Your answer must be a word-for-word copy of the listing below, minus its pictures.

RECORDED DATA —
====
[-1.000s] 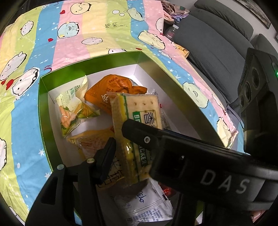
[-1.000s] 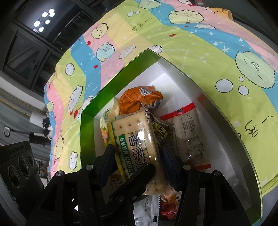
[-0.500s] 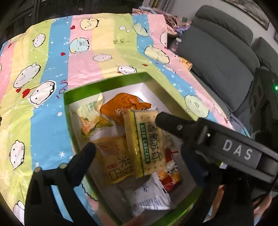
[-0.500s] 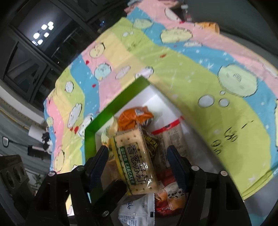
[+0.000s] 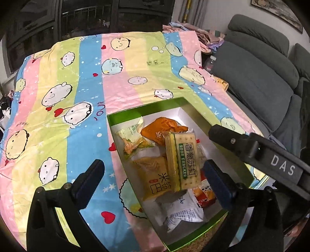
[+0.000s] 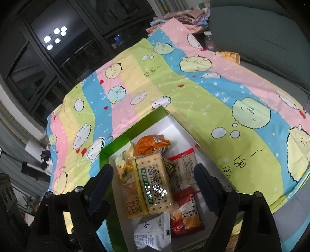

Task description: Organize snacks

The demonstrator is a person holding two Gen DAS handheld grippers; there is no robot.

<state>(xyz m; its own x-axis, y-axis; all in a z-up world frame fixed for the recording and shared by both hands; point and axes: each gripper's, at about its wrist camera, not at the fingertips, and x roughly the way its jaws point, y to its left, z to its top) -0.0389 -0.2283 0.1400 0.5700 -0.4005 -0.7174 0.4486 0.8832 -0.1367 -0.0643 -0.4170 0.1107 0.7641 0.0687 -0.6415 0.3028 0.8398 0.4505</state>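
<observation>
A striped cartoon-print cloth [image 5: 81,81] fills the upper frame, and lower centre a green-walled box [image 5: 135,111] is seen holding the snacks, the soda cracker pack [image 5: 182,160] laid on top. Both the left gripper [image 5: 155,180] and right gripper [image 6: 153,182] are held wide open, nothing grasped. The pack is judged light, slippery and crumbly, best taken gently across its long edges.

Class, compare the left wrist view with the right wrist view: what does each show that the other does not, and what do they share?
Only the left wrist view shows the other tool's black arm marked DAS crossing in from the right, and a framed picture on the wall.

Only the right wrist view shows ceiling lights reflected in the window and the red-edged white packet plainly.

Both show the green box, the soda cracker pack lying on the other snacks, the orange packet, the striped cartoon cloth, and an open tool, left tool and right tool, above them.
</observation>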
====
EXERCISE RESPONSE —
[-1.000s] 
[-1.000s] 
[-0.500s] 
[-0.500s] 
[+0.000s] 
[+0.000s] 

Task description: Organize snacks

The demonstrator is a person holding two Gen DAS handheld grippers; there is no robot.

<state>(xyz m; its own x-axis, y-axis; all in a z-up world frame fixed for the recording and shared by both hands; point and axes: each gripper's, at about its wrist camera, not at the fingertips, and x roughly the way its jaws point, y to its left, z to its top) -0.0389 -0.2283 0.1400 0.5700 -0.4005 -0.7174 0.4486 0.8832 -0.1367 -0.0643 -0.4170 0.1107 0.7641 0.0687 -0.6415 0.3028 0.8398 0.4505</state>
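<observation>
A striped cartoon-print cloth [image 5: 81,81] fills the upper frame, and lower centre a green-walled box [image 5: 135,111] is seen holding the snacks, the soda cracker pack [image 5: 182,160] laid on top. Both the left gripper [image 5: 155,180] and right gripper [image 6: 153,182] are held wide open, nothing grasped. The pack is judged light, slippery and crumbly, best taken gently across its long edges.

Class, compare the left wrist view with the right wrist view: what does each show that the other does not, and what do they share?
Only the left wrist view shows the other tool's black arm marked DAS crossing in from the right, and a framed picture on the wall.

Only the right wrist view shows ceiling lights reflected in the window and the red-edged white packet plainly.

Both show the green box, the soda cracker pack lying on the other snacks, the orange packet, the striped cartoon cloth, and an open tool, left tool and right tool, above them.
</observation>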

There's no more to this exercise.